Tokyo Content 2017 goes beyond anime and manga
LOS ANGELES, July 2, (RTRS): Last week’s Tokyo Content 2017 was an eye-popping demonstration of just how wide-ranging the definition of “content” has become in Japan. With its seven exhibitions and 1,650 exhibitors, the trade show featured the anime, manga and games that have become emblematic of “Japanese content” to the world at large.
But the cavernous exhibition halls were also abuzz with visitors examining and experiencing the latest advances in entertainment technology, particularly in augmented-reality and virtual-reality software and hardware. At the booth of Hado, which designs entertainment content for Fuji TV, TV Tokyo and other clients, visitors played Hado Shoot, a game in which players wearing VR headsets shot virtual light balls at each other and racked up points by scoring body hits.

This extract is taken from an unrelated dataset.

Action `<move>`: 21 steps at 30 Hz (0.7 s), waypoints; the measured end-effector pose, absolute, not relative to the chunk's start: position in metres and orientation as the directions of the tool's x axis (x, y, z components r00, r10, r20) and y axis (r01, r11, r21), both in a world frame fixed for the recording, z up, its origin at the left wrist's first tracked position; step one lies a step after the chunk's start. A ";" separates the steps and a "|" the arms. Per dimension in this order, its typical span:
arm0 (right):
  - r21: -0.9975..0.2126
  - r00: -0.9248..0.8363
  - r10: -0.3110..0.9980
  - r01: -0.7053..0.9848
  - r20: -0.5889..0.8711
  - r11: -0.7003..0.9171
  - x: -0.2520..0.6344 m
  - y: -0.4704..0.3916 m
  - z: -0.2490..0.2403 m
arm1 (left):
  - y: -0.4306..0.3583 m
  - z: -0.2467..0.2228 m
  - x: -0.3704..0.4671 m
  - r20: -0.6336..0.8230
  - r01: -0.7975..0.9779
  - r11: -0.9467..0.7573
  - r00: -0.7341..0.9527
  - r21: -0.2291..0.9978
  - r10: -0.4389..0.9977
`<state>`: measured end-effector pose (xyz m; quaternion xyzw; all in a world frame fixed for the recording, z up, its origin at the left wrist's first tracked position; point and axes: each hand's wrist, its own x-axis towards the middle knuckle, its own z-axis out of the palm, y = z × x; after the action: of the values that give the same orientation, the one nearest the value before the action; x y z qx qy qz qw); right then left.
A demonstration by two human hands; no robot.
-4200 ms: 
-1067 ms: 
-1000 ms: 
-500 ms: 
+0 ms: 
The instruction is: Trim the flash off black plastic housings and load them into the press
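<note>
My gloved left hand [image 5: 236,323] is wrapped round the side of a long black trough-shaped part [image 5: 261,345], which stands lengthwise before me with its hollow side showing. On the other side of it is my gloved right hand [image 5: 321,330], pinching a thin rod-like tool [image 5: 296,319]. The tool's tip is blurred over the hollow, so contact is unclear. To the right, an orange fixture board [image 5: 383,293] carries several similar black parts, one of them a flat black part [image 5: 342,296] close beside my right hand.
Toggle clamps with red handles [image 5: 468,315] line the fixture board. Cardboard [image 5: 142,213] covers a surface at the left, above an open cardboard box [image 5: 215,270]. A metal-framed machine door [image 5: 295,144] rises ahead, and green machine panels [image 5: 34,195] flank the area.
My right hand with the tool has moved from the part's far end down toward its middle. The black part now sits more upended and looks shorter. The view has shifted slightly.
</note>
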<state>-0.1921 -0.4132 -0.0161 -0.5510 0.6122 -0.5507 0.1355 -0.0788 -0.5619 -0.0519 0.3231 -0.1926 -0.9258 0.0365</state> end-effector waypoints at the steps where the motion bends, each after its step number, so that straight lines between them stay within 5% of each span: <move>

Meanwhile, Marza Animation Planet, a CGI animation house affiliated with Sega, offered a VR exhibit inspired by the “Resident Evil” sci-fi/ fantasy action series. Visitors tried to thread their way through a 3D battle in an underground corridor without getting blasted.
Courtesy of music producer Grandfunk Inc. and animation studio Koo-ki was “Around the Sound,” an immersive 360-degree VR environment that melded music and colored triangles, cubes and other shapes to entrancing effect.
In a keynote address, Naomi Tomita, head of robotics company Hapi-Robo St and chief information officer for the Huis Ten Bosch theme park, said that the ultimate goal for VR development was the “merging of the ‘virtual’ and the ‘real’ as the technology advances.”